Quick Links

Re: Optimizing pglz compressor

From:	Amit Kapila <amit(dot)kapila(at)huawei(dot)com>
To:	"'Heikki Linnakangas'" <hlinnakangas(at)vmware(dot)com>, "'Alvaro Herrera'" <alvherre(at)2ndquadrant(dot)com>
Cc:	"'PostgreSQL-development'" <pgsql-hackers(at)postgreSQL(dot)org>
Subject:	Re: Optimizing pglz compressor
Date:	2013-06-19 11:01:13
Message-ID:	008501ce6cdc$51981790$f4c846b0$@kapila@huawei.com
Views:	Raw Message \| Whole Thread \| Download mbox \| Resend email
Thread:
Lists:	pgsql-hackers

On Tuesday, March 05, 2013 7:03 PM Heikki Linnakangas wrote:

> I spent some more time on this, and came up with the attached patch. It
> includes the changes I posted earlier, to use indexes instead of
> pointers in the hash table. In addition, it makes the hash table size
> variable, depending on the length of the input. This further reduces
> the startup cost on small inputs. I changed the hash method slightly,
> because the old method would not use any bits from the 3rd byte with a
> small hash table size, but fortunately that didn't seem to negative
> impact with larger hash table sizes either.
>
> I wrote a little C extension to test this. It contains a function,
> which runs pglz_compress() on a bytea input, N times. I ran that with
> different kinds of inputs, and got the following results:
>

The purpose of this patch is to improve LZ compression speed by reducing the
startup cost of initialization of hash_start array.
To achieve the same it uses variable hash and reduced the size of each
history entry by replacing pointers with int16 indexes.
It achieves it's purpose for small data, but for large data in some cases
performance is degaraded, refer second set of performance data.

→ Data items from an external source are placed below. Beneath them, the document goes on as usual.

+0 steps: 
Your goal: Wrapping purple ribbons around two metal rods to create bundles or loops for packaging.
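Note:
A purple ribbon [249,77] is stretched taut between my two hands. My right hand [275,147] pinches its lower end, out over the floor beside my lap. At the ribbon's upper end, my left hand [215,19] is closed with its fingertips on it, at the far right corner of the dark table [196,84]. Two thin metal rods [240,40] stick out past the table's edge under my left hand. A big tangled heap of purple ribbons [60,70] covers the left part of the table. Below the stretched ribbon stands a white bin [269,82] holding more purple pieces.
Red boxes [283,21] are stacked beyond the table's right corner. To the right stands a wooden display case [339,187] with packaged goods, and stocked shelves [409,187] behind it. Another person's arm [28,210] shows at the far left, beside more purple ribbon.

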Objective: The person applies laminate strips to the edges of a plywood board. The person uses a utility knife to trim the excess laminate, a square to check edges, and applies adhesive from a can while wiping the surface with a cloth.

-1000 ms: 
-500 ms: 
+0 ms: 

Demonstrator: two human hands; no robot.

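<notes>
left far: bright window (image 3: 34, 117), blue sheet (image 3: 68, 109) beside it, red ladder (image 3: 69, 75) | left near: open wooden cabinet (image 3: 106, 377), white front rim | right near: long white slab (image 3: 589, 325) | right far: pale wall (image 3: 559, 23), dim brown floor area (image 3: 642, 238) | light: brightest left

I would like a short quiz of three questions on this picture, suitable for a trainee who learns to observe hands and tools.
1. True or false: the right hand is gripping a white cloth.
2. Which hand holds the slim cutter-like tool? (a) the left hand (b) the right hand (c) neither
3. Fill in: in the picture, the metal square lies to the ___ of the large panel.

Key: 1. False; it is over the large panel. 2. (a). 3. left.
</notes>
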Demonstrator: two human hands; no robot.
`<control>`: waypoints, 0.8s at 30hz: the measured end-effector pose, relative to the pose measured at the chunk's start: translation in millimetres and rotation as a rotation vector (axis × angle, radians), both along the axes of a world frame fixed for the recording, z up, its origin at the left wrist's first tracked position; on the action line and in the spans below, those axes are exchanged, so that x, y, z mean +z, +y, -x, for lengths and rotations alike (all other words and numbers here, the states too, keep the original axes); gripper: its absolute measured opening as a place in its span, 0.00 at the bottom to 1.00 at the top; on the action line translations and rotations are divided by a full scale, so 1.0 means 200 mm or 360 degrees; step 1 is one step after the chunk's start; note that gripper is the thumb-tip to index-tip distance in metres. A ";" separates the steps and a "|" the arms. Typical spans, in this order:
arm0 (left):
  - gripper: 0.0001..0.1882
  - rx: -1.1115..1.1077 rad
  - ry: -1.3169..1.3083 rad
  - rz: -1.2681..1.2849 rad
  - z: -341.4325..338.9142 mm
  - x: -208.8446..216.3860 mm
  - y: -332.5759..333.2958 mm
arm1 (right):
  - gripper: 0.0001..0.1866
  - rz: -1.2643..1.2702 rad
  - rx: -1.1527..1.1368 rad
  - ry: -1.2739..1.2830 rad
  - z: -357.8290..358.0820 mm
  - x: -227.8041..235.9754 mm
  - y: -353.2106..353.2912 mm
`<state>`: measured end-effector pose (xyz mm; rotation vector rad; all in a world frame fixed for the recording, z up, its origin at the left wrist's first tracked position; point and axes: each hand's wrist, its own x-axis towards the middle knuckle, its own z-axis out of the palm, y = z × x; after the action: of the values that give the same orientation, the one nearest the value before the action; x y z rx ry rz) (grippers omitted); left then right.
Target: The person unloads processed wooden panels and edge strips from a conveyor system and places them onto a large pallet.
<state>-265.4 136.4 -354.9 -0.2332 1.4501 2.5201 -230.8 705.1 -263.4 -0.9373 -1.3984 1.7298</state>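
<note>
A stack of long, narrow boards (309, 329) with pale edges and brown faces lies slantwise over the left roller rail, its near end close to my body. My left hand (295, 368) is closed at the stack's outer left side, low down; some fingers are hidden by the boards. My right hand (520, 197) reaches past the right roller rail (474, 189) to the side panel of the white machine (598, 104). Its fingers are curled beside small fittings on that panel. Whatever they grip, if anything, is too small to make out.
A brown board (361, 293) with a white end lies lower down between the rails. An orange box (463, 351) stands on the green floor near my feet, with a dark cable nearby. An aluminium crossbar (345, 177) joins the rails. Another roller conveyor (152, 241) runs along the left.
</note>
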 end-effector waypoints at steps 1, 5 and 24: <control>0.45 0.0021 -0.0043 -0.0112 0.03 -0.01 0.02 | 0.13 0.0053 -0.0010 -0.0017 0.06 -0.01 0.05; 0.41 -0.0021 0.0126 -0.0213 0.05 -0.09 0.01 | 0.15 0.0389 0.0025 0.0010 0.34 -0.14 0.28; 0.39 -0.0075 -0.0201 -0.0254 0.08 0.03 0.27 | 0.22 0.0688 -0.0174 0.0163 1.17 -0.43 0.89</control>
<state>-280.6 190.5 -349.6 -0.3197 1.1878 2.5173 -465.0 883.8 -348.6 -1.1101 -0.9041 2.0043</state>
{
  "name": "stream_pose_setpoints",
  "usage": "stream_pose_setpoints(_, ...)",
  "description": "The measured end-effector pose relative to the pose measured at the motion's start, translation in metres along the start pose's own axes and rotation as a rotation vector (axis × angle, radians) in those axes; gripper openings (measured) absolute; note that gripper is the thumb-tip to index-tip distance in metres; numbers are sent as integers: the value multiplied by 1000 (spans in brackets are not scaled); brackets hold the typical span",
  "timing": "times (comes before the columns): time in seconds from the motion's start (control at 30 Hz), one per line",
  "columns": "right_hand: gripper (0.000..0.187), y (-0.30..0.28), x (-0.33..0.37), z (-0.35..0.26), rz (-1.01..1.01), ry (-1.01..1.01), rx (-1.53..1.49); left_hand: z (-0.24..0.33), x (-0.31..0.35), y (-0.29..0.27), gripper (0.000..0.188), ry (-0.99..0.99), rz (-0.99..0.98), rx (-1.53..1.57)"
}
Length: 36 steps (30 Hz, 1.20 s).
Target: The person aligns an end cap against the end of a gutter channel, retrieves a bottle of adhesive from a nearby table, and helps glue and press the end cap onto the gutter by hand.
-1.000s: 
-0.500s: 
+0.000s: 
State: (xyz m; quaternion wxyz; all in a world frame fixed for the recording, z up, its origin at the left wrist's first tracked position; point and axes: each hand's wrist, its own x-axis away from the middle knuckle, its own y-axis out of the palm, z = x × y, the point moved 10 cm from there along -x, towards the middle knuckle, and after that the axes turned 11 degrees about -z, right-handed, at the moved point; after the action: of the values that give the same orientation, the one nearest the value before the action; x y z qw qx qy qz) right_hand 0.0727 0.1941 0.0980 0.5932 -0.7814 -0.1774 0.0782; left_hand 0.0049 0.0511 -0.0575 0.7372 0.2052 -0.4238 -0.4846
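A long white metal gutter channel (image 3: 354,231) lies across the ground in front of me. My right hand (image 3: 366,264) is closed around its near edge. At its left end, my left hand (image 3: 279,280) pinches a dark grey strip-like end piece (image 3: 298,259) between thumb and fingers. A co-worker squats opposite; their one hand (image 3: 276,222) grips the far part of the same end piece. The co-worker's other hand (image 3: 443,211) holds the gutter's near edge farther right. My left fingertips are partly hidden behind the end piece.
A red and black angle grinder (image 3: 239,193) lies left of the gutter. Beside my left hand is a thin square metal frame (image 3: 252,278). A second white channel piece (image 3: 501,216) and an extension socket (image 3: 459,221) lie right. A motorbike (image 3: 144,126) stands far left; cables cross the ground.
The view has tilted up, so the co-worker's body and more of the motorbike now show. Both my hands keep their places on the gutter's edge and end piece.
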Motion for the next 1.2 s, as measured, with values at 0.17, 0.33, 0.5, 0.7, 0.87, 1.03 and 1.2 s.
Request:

1. Patch compiles cleanly and all regression tests passed.
2. Change in pglz_hist_idx macro is not very clear to me, neither it is
mentioned in comments
3. Why first entry is kept as INVALID_ENTRY? It appears to me, it is for
cleaner checks in code.

Performance Data
------------------
I have used pglz-variable-size-hash-table.patch to collect all performance
data:

Results of compress-tests.sql -- inserting large data into tmp table
------------------------------

testname |unpatched | patched
-------------------+----------+------------
5k text | 4.8932 | 4.9014
512b text | 22.6209 | 18.6849
256b text | 13.9784 | 8.9342
1K text | 20.4969 | 20.5988
2k random | 10.5826 | 10.0758
100k random | 3.9056 | 3.8200
500k random | 22.4078 | 22.1971
512b random | 15.7788 | 12.9575
256b random | 18.9213 | 12.5209
1K random | 11.3933 | 9.8853
100k of same byte | 5.5877 | 5.5960
500k of same byte | 2.6853 | 2.6500

Observation
-------------
1. This clearly shows that the patch improves performance for small data
without any impact for large data.

Performance data for directly calling lz_compress function (tests.sql)
---------------------------------------------------------------------------
select testname,
(compresstest(data, nrows, 8192)::numeric / 1000)::numeric(10,3) as
auto
from tests;

Patch(pglz-variable-size-hash-table.patch)

Observations
--------------
1. For small data perforamce is always good with patch.
2. For random small/large data performace is good.
3. For medium and large text and same byte data(3K,5K text, 10K,100K,500K
same byte), performance is degraded.

I have used attached compress-tests-init.sql to generate data.
I am really not sure why the data you reported and what I taken differ in
few cases. I had tried multiple times but the result is same.
Kindly let me know if you think I am doing something wrong.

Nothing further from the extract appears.